Kunst-Stück der Woche

Heinz Trökes
geb. 1913 in Hamborn 
gest. 1997 in Berlin

Seine künstlerische Handschrift wechselte Heinz Trökes einige Male. Angefangen mit einer pointillistischen Malweise in der Zeit, in der er bei Johannes Itten lernte, entwickelten sich seine Bildideen zunächst surrealistisch. Sein Werk ist jedoch durch einen Stilpluralismus gekennzeichnet, der für Irritationen sorgte. Das 1950 entstandene Bild „Schwarze Kräfte“ steht noch in surrealistischer Tradition. Dieses Bild entstand in der katastrophalen Zeit des Nachkriegsdeutschland. Trökes wehrte sich stets dagegen, Surrealist zu sein, denn die Wirklichkeit der zertrümmerten Städte war für ihn bereits das Surreale. Er nannte sich hingegen selbst einen poetischen Halbsurrealisten.
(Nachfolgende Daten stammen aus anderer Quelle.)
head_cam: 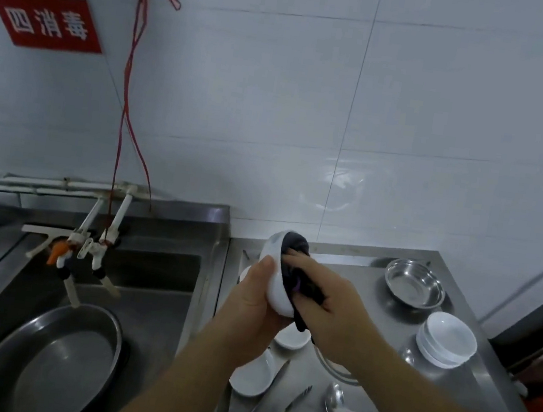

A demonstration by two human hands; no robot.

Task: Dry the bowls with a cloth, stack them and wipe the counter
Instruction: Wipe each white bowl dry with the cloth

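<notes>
Left hand (253, 293): bare, no glove, no ring or band showing on the parts in view; thumbnail short and plain.
Right hand (323, 302): bare, no glove, no ring showing on the fingers in view.
Left forearm (178, 377): bare from the grip back to the frame's lower edge; no sleeve, cuff or watch in view.
Right forearm (427, 402): bare from the grip back to the lower right corner; no sleeve, cuff, watch or bracelet in view.
Wrists: both bare.
Rest of the body: out of frame.
</notes>
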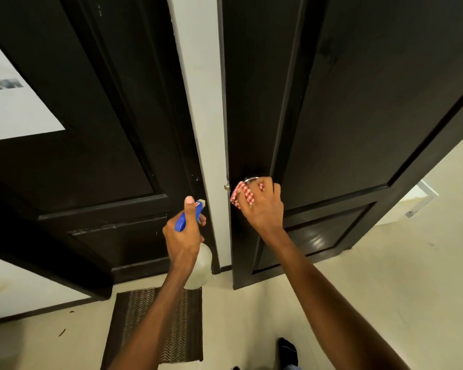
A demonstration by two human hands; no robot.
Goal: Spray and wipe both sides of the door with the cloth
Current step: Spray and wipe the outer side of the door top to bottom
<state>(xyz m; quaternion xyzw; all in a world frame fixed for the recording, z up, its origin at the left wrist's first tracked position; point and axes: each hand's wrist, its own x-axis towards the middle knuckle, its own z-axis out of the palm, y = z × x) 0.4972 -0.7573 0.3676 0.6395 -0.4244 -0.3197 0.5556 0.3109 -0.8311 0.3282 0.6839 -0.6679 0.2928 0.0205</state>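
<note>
Pale floor tiles [385, 276] run under me, with one patterned doormat [158, 324] nearest and one dark shoe [288, 349] at the bottom edge. I see two hands. My left hand [183, 233] grips one spray bottle [201, 263], thumb up along its blue trigger head [190, 214], nozzle toward the white wall strip [201, 102]. My right hand [262, 204] curls round one red-checked cloth [242, 192], pressing it on the metal knob [250, 179] of the open dark door [358, 102]. Beyond stand two dark doors; the left door [91, 116] carries one white sheet [8, 102].
</note>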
Die dargestellte Phantasielandschaft in strahlenden, heiteren Blau-, Gelb- und Rottönen gehalten, wirkt schwerelos, kosmonautisch. Überhaupt alles scheint hier der Schwerelosigkeit unterworfen zu sein. Das im rechten Bildwinkel ersichtliche, ufoartige Gebilde entrückt uns schließlich in eine ungewohnte Welt. Kontrastiert wird diese eher heitere Szenerie durch das bedrohlich schwarze Lineament, welches raumgreifend und ebenfalls schwebend vor der Landschaft  her schreitet. Damit bringt er surreale Bildwelt und das gegenstandslose, grafische Element in Einklang.